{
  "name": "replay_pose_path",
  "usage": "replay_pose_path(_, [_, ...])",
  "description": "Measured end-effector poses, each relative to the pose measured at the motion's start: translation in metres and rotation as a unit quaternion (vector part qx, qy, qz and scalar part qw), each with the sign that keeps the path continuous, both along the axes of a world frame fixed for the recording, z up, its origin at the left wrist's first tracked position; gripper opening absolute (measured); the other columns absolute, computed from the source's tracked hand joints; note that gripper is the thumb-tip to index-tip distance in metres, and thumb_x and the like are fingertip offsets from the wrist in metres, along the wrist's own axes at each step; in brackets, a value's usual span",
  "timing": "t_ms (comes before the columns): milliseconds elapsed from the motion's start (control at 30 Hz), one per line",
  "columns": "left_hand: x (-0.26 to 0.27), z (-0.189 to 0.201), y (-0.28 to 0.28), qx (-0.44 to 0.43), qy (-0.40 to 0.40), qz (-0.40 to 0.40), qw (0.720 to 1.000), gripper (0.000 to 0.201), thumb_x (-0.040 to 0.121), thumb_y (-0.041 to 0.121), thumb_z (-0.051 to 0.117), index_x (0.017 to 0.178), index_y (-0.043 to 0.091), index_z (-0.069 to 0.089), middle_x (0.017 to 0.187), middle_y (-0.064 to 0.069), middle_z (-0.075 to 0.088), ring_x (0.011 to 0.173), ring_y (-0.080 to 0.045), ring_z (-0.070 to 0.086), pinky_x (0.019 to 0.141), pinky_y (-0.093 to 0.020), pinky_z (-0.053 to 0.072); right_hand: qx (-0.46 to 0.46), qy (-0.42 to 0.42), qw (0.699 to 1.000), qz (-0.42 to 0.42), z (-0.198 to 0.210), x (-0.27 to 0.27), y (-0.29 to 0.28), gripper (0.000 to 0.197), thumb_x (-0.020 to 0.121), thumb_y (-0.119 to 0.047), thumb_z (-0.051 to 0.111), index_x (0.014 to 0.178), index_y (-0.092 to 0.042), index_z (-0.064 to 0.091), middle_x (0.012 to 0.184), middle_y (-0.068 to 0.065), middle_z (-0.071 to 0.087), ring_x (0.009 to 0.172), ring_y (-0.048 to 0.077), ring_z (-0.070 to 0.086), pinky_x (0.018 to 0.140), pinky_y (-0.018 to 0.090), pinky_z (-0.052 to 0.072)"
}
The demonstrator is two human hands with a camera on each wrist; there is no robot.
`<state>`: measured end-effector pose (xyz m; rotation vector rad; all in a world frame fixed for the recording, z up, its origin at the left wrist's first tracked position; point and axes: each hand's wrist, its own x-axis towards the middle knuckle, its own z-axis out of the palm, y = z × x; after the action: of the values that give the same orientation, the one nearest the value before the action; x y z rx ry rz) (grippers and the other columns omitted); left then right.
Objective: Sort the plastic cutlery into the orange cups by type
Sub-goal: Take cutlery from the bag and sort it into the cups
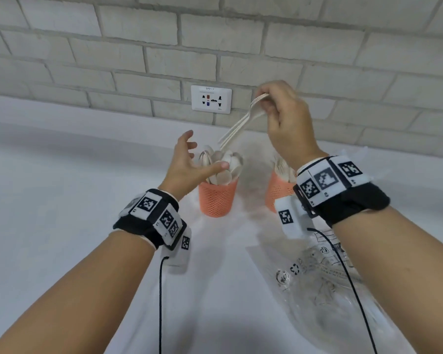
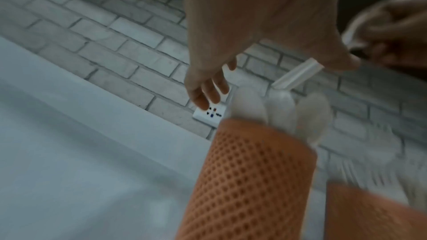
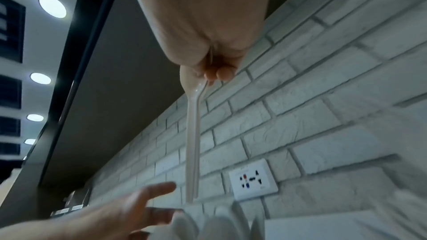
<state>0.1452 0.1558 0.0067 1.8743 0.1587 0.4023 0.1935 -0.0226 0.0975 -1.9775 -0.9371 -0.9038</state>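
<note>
White plastic forks (image 1: 243, 121) are held above the orange mesh cups on the white bench (image 1: 62, 190).

The forks are pinched by their tine ends in the curled fingers of the right hand (image 1: 284, 116), their handles slanting down towards the left orange perforated plastic cup (image 1: 217, 198), which is filled with white plastic spoons (image 1: 223, 162). The left hand (image 1: 187, 162) is kept just beside that cup's rim, its grip wide, with fingers spread and nothing held; its thumb lies against the spoon bowls. A second orange perforated cup (image 1: 276, 190), holding white cutlery, is partly hidden behind the right wrist. A crumpled clear plastic bag (image 1: 317, 284) lies near the bench's front, and a white wall socket (image 1: 211, 99) is set in the grey brick wall.
</note>
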Motion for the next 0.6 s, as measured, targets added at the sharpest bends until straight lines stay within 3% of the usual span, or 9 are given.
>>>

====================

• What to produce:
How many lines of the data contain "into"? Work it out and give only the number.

• Finished task:
2